Moldova’s terrain is mainly flat, but at the same time it is rather hilly, and many rivers crosses the territory. The average elevation is 147 m above the sea level, the maximum – 429.5 m (Bălănești Hill). In the west, Moldova shares a border with Rumania, in the north, east and south – with Ukraine. The total length of the borders is 1389 km. In the west part of the Moldova, the river Prut makes the border with Romania. The time zone in Moldova is UTC +2.
The most popular natural resources in Moldova are limestone, plaster, clay, quartz sand, gravel, as well as small oil and natural gas outputs.
Moldova’s rich soil and the good climate has made it into one of the most productive agriculture countries in the region and the main suppliers of agricultural products.
The most important cities are the capital, Chisinau, which geographically is in the centre of the country, and Belci. The largest rivers are Prut and Dniester.
According to the May 2014 census, 2.99 million people (excluding Transnistria) live in Moldova, which is by 389,00 less than at the time of the 2004 census.
According to the 2014 census data, 75.1% inhabitants of Moldova identify themselves as Moldovans 7% - as Romanians, 6.6% - Ukrainians, 4.6% - Gagauz, 4.1% - Russians, 1.9 % - Bulgarians and 0.3% - Roma. At the same time, during the 2014 census, 80.2% of Moldovans indicated Romanian (Moldovan) as their mother tongue, 9.7% - Russian, 4.2% - Gagauz, 3.9% - Ukrainian, 1 .5% for Bulgarian and 0.5% for other languages.

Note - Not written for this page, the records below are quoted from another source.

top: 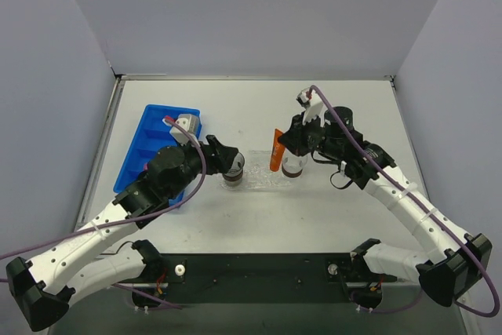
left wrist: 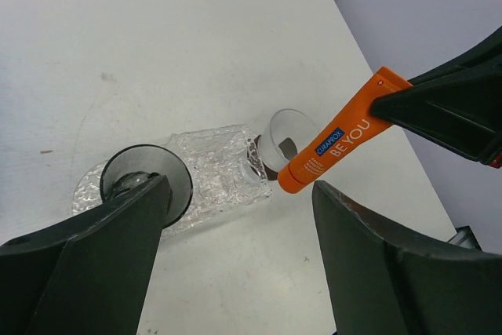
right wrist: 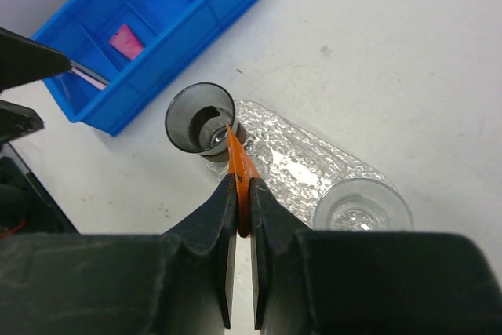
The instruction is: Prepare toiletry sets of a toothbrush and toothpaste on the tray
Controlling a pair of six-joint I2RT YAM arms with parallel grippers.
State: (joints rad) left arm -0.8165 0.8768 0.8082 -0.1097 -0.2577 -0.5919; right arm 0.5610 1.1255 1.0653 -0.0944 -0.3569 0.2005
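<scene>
My right gripper [right wrist: 243, 187] is shut on the flat end of the orange toothpaste [left wrist: 333, 147], and the tube hangs cap down over the clear bumpy tray [left wrist: 216, 164]. The orange toothpaste [top: 276, 154] sits beside the right-hand cup in the top view. My left gripper [left wrist: 239, 198] stands wide open just short of the tray, with nothing between its fingers. A magenta toothpaste [right wrist: 125, 41] lies in the blue bin. The toothbrush [right wrist: 90, 78], a thin pale pink stick, shows in the bin's near compartment, partly hidden by my left finger.
Two clear cups with dark bottoms stand on the tray's ends, one [right wrist: 201, 119] by my left gripper and one [right wrist: 362, 208] under my right. The blue compartmented bin [top: 153, 151] sits left of the tray. Grey walls close in the table on three sides.
</scene>
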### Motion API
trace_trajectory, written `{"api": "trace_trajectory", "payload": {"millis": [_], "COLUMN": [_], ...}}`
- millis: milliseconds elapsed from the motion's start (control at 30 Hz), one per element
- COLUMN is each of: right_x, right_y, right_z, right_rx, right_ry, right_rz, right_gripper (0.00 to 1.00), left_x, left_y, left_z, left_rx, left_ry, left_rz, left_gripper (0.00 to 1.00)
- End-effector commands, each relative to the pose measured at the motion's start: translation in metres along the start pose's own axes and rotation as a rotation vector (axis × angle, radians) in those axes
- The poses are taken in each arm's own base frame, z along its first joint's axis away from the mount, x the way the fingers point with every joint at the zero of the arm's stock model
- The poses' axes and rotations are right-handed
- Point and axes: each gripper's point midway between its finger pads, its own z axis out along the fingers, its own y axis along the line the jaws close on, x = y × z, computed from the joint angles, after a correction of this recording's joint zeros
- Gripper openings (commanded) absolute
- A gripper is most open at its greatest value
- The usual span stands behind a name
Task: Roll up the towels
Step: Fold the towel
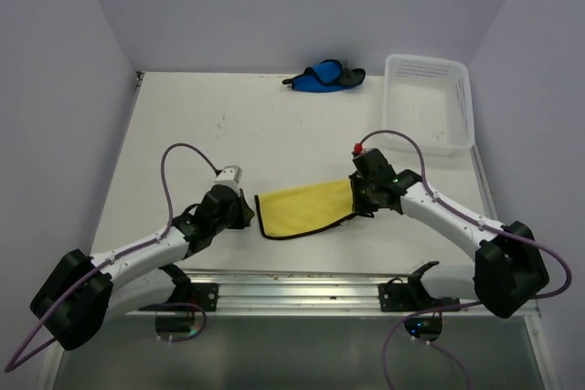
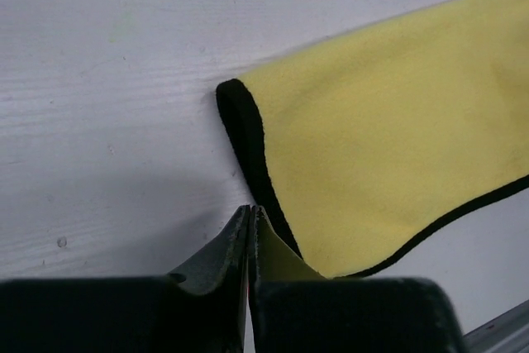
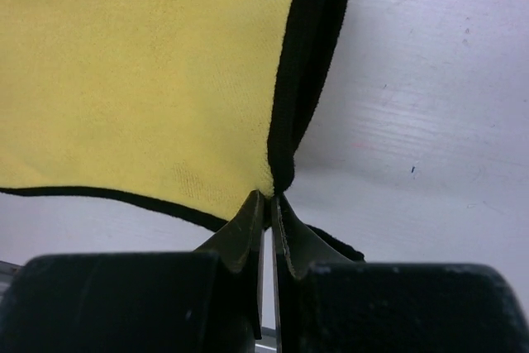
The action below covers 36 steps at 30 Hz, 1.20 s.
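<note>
The yellow towel (image 1: 306, 207) lies folded flat near the table's front, dark edging showing. My right gripper (image 1: 356, 196) is at its right end, shut on it: in the right wrist view the yellow towel (image 3: 140, 80) runs down to the right gripper (image 3: 269, 196), with its edged corner pinched between the tips. My left gripper (image 1: 249, 210) is at the towel's left end. In the left wrist view the left gripper (image 2: 250, 211) is shut, beside the dark edge of the yellow towel (image 2: 388, 121), no cloth showing between the tips. The blue towel (image 1: 320, 77) lies bunched at the back.
A white perforated basket (image 1: 428, 60) stands at the back right, next to the blue towel. A metal rail (image 1: 302, 285) runs along the table's near edge between the arm bases. Grey walls close in the left, back and right sides.
</note>
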Motion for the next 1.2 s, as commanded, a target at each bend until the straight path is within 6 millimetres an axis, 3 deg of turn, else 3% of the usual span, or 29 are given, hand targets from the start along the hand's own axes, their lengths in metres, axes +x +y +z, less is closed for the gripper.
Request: {"api": "trace_trajectory", "payload": {"millis": [0, 200, 533, 1167], "right_x": [-0.013, -0.017, -0.021, -0.009], "right_y": [0.008, 0.031, 0.078, 0.179], "right_z": [-0.017, -0.023, -0.031, -0.015], "right_rx": [0.015, -0.067, -0.146, -0.241], "right_ry": [-0.059, -0.097, -0.114, -0.085], "right_rz": [-0.071, -0.103, -0.222, -0.353], "right_gripper": [0.00, 0.00, 0.00, 0.00], "left_x": [0.004, 0.019, 0.022, 0.021], "left_y": [0.008, 0.007, 0.002, -0.004], "left_z": [0.004, 0.010, 0.014, 0.012], "left_rx": [-0.040, -0.015, 0.012, 0.050], "left_ry": [0.020, 0.065, 0.079, 0.062], "left_rz": [-0.002, -0.016, -0.020, -0.036], "left_gripper": [0.03, 0.00, 0.00, 0.00]}}
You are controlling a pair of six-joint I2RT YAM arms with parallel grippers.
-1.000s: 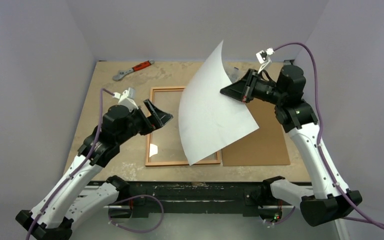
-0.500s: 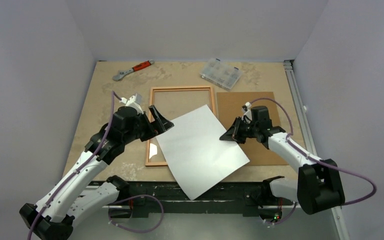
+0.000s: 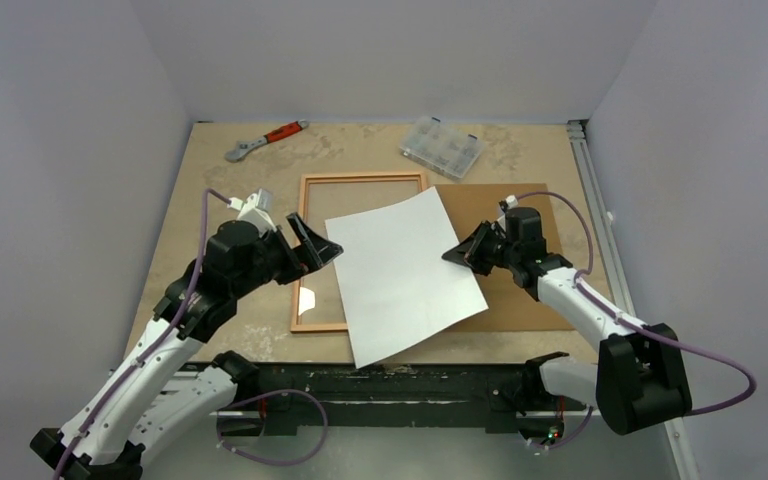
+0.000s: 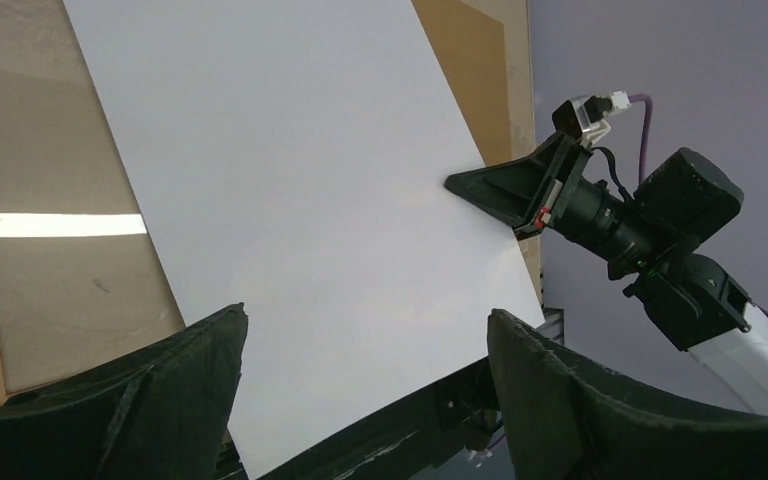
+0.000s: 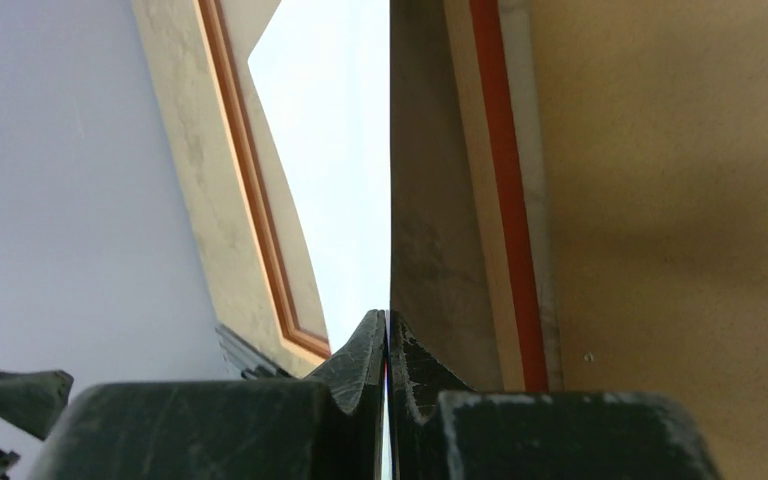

Moldova is divided in 33 districts, each of them have an administrative centre (called as city residence), which is the first level unit (the district is the second level unit):
1 Anenii Noi
30. ștefan Vodă
According to economic type, the Republic of Moldova is an agro-industrial country with a significant agricultural sector. The main industry is food production, machine building, textile industry, production of building materials. Viticulture has traditionally played a very important role in Moldova.
According to the International Monetary Fund data, Moldova's GDP grew by 4.2% in 2019, while Moldova's GDP grew by 4% in 2018.
World Bank data show that the per capita GDP in Moldova in 2018 reached 3227 USD. The dominant part (63.2%) of GDP is invested by services, 20.7% by industry and 16.2% by agriculture.
In 2018 and 2019, the average inflation in the country was 4.5% and 3.9%, respectively. Inflation in 2020 is anticipated at 4.6% level.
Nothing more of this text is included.